> Problem statement
Up to and including the line that holds "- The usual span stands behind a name", print the data exactly from its first line; do not print the pictures.

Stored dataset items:
* * * * * * *

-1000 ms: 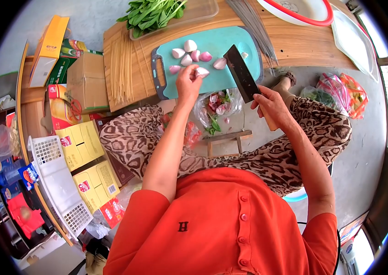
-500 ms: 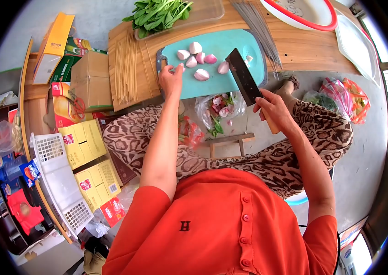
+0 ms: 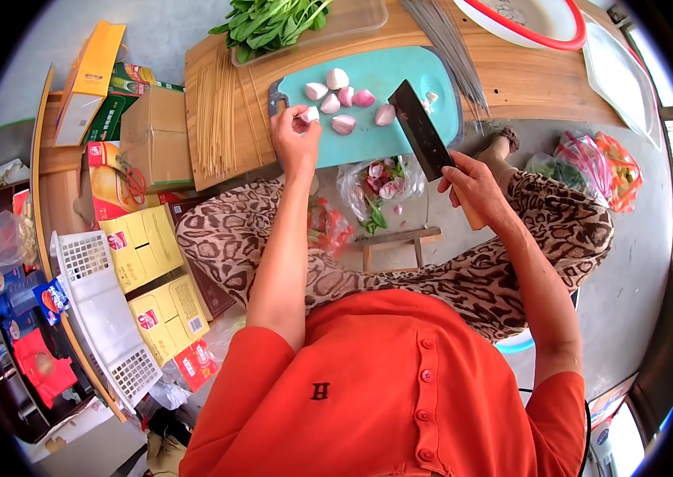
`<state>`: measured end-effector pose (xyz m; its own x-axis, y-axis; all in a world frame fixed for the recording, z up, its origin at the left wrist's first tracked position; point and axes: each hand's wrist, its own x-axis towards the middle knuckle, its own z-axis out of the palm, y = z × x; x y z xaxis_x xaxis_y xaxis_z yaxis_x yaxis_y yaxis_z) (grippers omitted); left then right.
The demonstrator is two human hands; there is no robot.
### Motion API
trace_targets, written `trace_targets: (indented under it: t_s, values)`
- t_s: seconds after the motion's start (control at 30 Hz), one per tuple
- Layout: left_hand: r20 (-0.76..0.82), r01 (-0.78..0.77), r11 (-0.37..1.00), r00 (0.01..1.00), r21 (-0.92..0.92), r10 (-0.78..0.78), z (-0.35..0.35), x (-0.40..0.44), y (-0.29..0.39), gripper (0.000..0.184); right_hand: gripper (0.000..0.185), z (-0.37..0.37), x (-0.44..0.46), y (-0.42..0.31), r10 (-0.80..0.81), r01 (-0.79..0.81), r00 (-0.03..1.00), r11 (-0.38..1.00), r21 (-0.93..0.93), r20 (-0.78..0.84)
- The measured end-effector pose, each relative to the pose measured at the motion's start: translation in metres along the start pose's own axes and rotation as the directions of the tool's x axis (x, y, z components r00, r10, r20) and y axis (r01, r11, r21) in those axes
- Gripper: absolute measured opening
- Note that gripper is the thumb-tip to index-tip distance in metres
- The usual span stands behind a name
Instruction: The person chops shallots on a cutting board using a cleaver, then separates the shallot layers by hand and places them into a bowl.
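My left hand (image 3: 297,143) is closed around a pale shallot piece (image 3: 309,115) at the left edge of the turquoise cutting board (image 3: 328,147). Several pink and white shallots (image 3: 337,79) lie on the board, with one (image 3: 344,125) nearer me and one (image 3: 384,115) beside the blade. My right hand (image 3: 474,188) grips a dark cleaver (image 3: 422,129) by its wooden handle, the blade slanting over the board's right part. Small white bits (image 3: 430,98) sit right of the blade.
Left of the board, thin wooden skewers (image 3: 215,119) lie on the table (image 3: 543,87); metal skewers (image 3: 452,56) are behind it. Leafy greens (image 3: 273,24) rest in a plastic tray. A red-rimmed basin (image 3: 527,20) is at back right. Below hangs a bag of peelings (image 3: 382,187).
My left hand first moved left, leaving one shallot on the board. It now holds another piece at the board's left edge. My right hand and the cleaver have barely moved.
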<state>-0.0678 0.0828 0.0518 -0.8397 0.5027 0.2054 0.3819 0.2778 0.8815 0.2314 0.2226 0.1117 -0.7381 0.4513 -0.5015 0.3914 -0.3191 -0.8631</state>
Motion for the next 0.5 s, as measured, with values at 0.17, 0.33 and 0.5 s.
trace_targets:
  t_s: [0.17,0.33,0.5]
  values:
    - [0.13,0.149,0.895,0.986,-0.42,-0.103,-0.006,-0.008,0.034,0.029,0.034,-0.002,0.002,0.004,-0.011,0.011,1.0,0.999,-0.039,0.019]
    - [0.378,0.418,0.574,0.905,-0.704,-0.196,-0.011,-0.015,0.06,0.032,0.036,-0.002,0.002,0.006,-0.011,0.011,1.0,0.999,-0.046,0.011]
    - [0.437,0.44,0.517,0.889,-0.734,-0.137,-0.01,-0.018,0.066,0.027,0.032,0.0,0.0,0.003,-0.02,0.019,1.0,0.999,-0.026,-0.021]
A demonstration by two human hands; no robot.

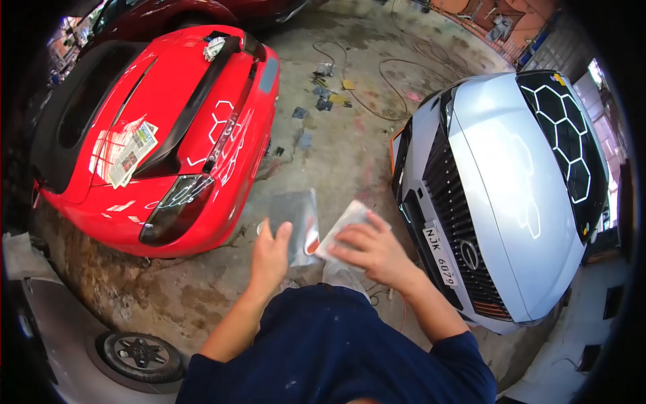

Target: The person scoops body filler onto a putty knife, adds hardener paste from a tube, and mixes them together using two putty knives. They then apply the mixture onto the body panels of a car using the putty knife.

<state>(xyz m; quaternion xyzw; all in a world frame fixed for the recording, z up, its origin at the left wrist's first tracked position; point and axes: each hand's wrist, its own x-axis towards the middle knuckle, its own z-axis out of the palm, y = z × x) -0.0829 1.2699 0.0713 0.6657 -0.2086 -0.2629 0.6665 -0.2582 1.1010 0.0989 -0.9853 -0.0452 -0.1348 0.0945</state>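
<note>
In front of my dark blue shirt, both hands are raised over the concrete floor. My left hand [271, 246] grips the edge of a flat grey sheet [291, 215] that looks like sandpaper, thumb on top. A small reddish patch [312, 244] shows at the sheet's right edge. My right hand [370, 249] has its fingers over a whitish flat sheet [344, 221], tilted and close beside the grey one. What the whitish sheet is made of cannot be made out. Below the hands hangs or lies clear plastic [342, 275], partly hidden by my shirt.
A red car [168, 74] with newspaper [134, 153] on it stands left. A silver car [498, 155] stands close on the right. Scraps of sheet [324, 104] and a hose [380, 111] lie on the floor ahead. A grey car with a wheel [142, 355] is at lower left.
</note>
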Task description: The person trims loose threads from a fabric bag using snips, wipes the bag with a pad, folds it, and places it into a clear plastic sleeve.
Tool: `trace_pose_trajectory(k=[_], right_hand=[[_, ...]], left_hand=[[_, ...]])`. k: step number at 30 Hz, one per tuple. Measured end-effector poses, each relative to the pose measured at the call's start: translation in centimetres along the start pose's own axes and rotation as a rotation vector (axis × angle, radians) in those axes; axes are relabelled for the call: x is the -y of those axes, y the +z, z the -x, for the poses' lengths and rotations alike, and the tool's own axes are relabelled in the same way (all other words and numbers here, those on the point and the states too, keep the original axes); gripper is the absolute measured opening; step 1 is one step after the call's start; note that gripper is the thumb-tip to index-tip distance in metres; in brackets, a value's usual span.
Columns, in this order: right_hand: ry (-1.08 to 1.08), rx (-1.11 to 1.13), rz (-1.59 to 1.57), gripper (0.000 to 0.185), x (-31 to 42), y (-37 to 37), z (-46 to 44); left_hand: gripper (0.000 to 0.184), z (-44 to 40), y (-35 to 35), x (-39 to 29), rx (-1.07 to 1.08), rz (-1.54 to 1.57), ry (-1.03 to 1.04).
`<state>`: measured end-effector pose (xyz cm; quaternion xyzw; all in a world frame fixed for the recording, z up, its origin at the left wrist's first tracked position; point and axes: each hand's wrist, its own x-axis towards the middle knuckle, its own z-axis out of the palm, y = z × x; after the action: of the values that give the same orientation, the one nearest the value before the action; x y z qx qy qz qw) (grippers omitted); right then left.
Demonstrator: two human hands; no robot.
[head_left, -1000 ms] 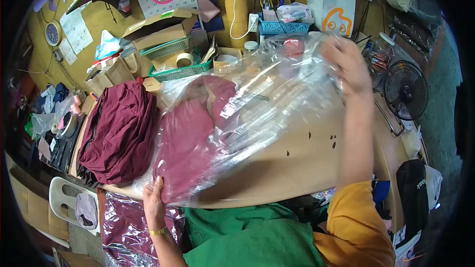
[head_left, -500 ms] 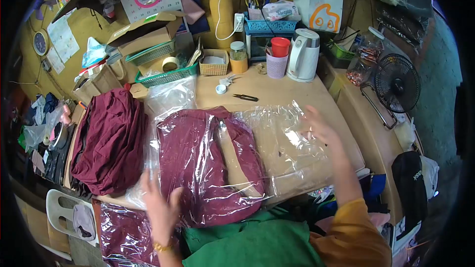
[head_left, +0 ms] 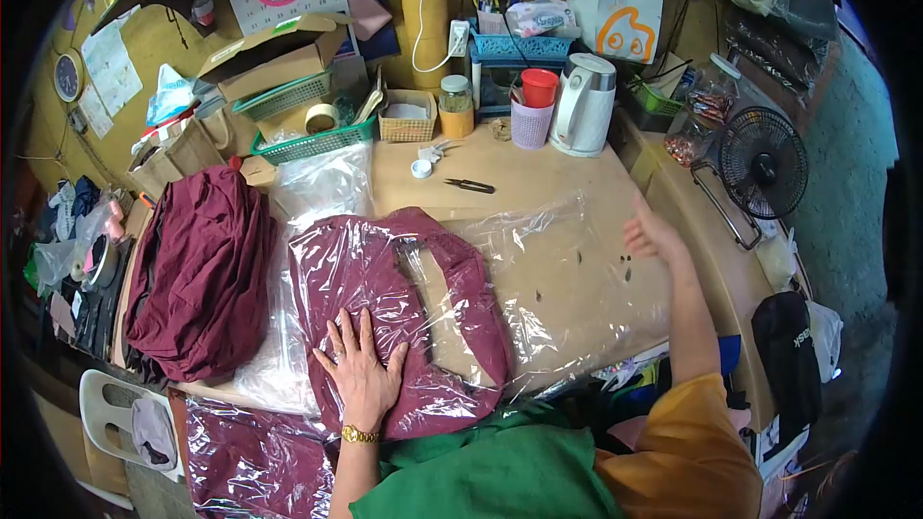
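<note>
A maroon cloth item (head_left: 336,269) lies on the table inside a clear plastic bag (head_left: 586,298). One long curved part of it loops round to the right, with bare tabletop showing through the gap. My left hand (head_left: 363,375) rests flat on the bagged cloth near the front edge, fingers spread. Past the right part of the bag, my right hand (head_left: 656,234) is raised with its fingers apart and nothing seen in it. The bag's right half holds no cloth and lies spread over the table.
To the left sits a pile of maroon cloth (head_left: 202,279), with more clear plastic (head_left: 322,183) beside it. Thread snips (head_left: 470,185) and a white lid (head_left: 421,168) lie behind the bag. Further back stand a kettle (head_left: 583,106), a jar (head_left: 456,108) and baskets. A fan (head_left: 762,163) is at right.
My left hand has come down from the air onto the bagged cloth. My right hand has moved right, away from the bag, whose right end now lies flatter and further out.
</note>
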<state>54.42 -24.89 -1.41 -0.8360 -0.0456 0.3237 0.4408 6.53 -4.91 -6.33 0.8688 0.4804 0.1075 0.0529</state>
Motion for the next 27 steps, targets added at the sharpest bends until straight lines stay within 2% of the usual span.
trace_pose_trajectory(k=[2,4,6,10,12,14,16,17,19,20,21,22,24,26,27], right_hand=[[0.02,0.259,-0.021,0.059,-1.8,2.3,3.1],[-0.312,0.309,0.457,0.055,-3.4,5.0,3.8],[-0.53,0.393,0.723,0.039,-3.7,8.7,5.7],[-0.709,0.43,0.739,0.033,-1.2,15.2,8.5],[-0.266,0.489,-0.126,0.03,3.1,15.8,10.7],[-0.48,0.4,-0.353,0.031,5.4,15.3,6.1],[-0.535,0.198,-0.545,0.029,9.4,14.4,9.2],[-0.534,0.191,-0.548,0.029,9.7,13.1,7.9],[-0.658,0.18,-0.08,0.029,8.5,8.8,3.4],[-0.697,0.179,0.016,0.031,7.5,8.0,2.0],[-0.695,0.166,0.017,0.031,7.2,7.8,3.7],[-0.525,0.282,-0.062,0.036,7.1,8.2,7.4],[-0.518,0.339,-0.051,0.048,4.0,10.0,8.6],[-0.666,0.382,0.41,0.049,2.6,12.3,9.7],[-0.645,0.432,0.593,0.046,2.7,13.0,10.0]], left_hand=[[0.08,0.1,0.1,0.0,0.001,0.0,0.0],[0.079,0.0,-0.1,-0.1,-0.006,0.015,-0.001],[0.078,0.1,0.0,-0.1,-0.034,0.027,0.01],[0.078,0.1,0.5,0.4,-0.076,0.056,0.017],[0.078,0.1,0.7,0.8,-0.082,0.091,0.028],[0.078,0.2,0.7,1.0,-0.09,0.103,0.026],[0.078,0.3,0.7,1.2,-0.085,0.098,0.021],[0.078,0.4,0.7,1.2,-0.083,0.099,0.029],[0.078,0.4,0.8,1.1,-0.085,0.088,0.01],[0.078,0.4,0.6,0.9,-0.084,0.081,0.005],[0.078,0.4,0.6,0.8,-0.083,0.087,0.016],[0.078,0.4,0.6,0.8,-0.087,0.072,0.012],[0.078,0.4,0.9,0.9,-0.105,0.045,0.01],[0.078,0.3,1.0,0.7,-0.107,0.053,0.009],[0.078,0.3,1.0,0.8,-0.11,0.054,0.005]])
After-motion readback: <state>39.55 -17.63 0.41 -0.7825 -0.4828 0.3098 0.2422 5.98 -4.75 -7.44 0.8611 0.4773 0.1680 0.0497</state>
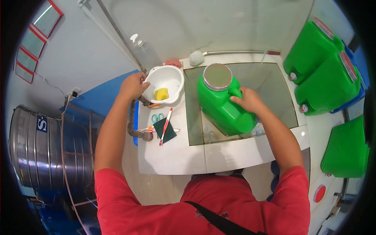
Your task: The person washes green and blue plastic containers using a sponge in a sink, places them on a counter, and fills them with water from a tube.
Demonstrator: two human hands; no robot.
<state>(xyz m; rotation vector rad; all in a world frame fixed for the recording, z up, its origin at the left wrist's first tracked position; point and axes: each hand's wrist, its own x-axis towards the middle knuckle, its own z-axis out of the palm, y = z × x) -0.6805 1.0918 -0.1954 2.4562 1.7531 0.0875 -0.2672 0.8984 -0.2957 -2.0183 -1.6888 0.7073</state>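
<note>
My right hand (pixel 246 98) is closed around the handle of a green plastic water jug (pixel 224 108), which stands tilted in a tiled sink basin (pixel 194 126). The jug's wide round mouth (pixel 217 77) faces up towards me. At the left rim of a white plastic bowl (pixel 173 70), my left hand (pixel 135 85) hovers beside the pipe, fingers curled; part of it hides the pipe fitting, and whether it touches anything cannot be told. A yellow sponge (pixel 161 94) lies in the bowl. Below the bowl are a red-and-white toothbrush (pixel 166 126), a dark green scouring pad (pixel 170 135) and teal-handled scissors (pixel 157 118).
A long-handled brush (pixel 241 52) lies along the sink's back ledge, near a pink cloth (pixel 173 63) and a pump bottle (pixel 145 51). More green jugs (pixel 327 82) stand at the right. A grey pipe (pixel 131 120) bends beside the counter's left edge. A steel tank (pixel 53 147) is farther left.
</note>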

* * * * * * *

> Answer for the task
-1000 ms: 
-500 ms: 
+0 ms: 
`<state>`: measured end-effector pose (xyz m; its own x-axis, y-axis; all in a world frame fixed for the recording, z up, its origin at the left wrist's first tracked position; point and axes: each hand's wrist, its own x-axis towards the middle knuckle, its own z-axis out of the palm, y = z × x; x y z xaxis_x xaxis_y xaxis_z yaxis_x yaxis_y yaxis_z) (grippers omitted); left then right.
The demonstrator is two human hands; there is no robot.
### Motion API
trace_targets, written `trace_targets: (indented under it: t_s, values)`
- t_s: seconds after the motion's start (control at 30 Hz), one per tuple
- Layout: left_hand: r20 (-0.76..0.82), r01 (-0.78..0.77), r11 (-0.37..1.00), r00 (0.01..1.00), r21 (-0.92..0.92), r10 (-0.78..0.78), z (-0.35..0.35), x (-0.40..0.44), y (-0.29..0.39), gripper (0.000..0.184); right_hand: gripper (0.000..0.185), z (-0.37..0.37), x (-0.44..0.46), y (-0.42..0.31), r10 (-0.80..0.81), r01 (-0.79..0.81), r00 (-0.03..1.00), r11 (-0.38..1.00), r21 (-0.93..0.93), r20 (-0.78..0.84)
- The measured end-effector pose, each relative to the pose measured at the motion's start: translation in metres along the start pose's own axes and rotation as the directions of the tool's x axis (x, y, z components r00, r10, r20) and y axis (r01, r11, r21) in those axes
- Gripper: absolute measured opening
- Note that gripper is the thumb-tip to index-tip distance in metres
- The usual span stands behind a name

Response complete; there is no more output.